• _WHAT YOU ARE ASKED TO DO_
Set out exactly, line by line, the stretch of data below that begins at the line containing "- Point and" and ends at the line containing "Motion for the", with both ends kept.

* * * *

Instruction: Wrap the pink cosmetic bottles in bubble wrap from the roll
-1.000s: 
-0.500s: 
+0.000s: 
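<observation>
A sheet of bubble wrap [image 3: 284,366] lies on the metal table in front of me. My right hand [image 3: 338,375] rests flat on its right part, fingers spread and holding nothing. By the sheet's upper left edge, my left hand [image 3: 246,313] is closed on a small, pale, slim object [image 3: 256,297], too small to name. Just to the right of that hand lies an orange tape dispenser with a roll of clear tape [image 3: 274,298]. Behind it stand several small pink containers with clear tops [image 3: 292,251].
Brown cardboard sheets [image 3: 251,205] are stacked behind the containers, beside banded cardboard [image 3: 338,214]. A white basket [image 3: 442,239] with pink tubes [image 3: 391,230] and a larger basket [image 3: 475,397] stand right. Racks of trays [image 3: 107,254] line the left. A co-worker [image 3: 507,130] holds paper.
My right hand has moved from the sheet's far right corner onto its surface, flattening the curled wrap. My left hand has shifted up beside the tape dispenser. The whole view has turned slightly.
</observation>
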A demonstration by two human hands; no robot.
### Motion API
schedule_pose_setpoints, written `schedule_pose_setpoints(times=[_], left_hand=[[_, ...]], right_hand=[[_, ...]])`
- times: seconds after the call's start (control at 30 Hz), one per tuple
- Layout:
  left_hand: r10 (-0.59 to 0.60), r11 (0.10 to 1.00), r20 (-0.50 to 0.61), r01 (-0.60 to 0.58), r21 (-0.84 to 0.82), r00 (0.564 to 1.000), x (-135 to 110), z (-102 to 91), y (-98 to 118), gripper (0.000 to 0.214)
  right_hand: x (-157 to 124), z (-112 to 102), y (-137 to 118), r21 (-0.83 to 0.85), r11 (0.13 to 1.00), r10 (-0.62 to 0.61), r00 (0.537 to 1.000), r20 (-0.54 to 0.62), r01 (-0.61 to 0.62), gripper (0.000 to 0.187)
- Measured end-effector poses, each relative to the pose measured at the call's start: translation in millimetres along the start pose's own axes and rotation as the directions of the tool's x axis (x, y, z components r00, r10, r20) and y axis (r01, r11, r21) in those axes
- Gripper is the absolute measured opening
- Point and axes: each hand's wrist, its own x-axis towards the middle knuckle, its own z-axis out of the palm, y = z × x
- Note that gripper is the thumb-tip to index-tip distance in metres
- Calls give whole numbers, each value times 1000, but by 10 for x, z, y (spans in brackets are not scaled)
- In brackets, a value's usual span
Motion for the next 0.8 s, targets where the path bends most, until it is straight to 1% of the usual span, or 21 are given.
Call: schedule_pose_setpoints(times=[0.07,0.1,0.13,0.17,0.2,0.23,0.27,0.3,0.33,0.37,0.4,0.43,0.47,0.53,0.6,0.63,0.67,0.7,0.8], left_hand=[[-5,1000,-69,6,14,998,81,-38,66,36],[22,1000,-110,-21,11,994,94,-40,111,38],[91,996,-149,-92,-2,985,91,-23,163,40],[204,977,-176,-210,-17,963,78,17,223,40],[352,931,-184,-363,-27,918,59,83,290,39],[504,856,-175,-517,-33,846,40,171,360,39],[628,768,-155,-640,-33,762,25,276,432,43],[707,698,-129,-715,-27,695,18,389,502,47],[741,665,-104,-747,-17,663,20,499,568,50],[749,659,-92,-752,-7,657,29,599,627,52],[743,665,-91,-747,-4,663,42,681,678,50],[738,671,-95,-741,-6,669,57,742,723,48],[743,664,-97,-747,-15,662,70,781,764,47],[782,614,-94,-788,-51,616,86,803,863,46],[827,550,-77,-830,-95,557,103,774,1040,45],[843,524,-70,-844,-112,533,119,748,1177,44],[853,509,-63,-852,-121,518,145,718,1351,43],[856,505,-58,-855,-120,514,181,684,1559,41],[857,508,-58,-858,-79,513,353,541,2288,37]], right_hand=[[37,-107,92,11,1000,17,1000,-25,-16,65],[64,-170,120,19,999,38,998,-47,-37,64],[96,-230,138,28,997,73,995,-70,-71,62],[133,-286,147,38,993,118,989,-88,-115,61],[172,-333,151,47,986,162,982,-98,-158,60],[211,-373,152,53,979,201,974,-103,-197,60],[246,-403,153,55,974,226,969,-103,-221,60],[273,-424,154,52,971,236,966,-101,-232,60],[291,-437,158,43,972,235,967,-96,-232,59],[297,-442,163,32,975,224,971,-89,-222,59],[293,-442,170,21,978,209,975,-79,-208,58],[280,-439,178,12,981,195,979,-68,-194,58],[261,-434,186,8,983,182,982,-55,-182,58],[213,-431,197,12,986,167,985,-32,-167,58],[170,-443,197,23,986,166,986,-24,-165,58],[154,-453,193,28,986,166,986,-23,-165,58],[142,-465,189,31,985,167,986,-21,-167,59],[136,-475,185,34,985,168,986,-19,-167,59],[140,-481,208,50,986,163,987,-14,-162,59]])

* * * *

• _WRITTEN ANSWER_
- Point and axes: each hand's wrist, its own x-axis towards the middle knuckle, its own z-axis out of the palm, y = z × x
- Note that gripper is the thumb-tip to index-tip distance in metres
- Calls give whole numbers, each value times 1000, but by 10 for x, z, y (spans in brackets are not scaled)
- In brackets, a value's usual span
Motion for the next 0.8 s, targets where the path bends most, until it is straight to 1% of the usual span, or 21 are given.

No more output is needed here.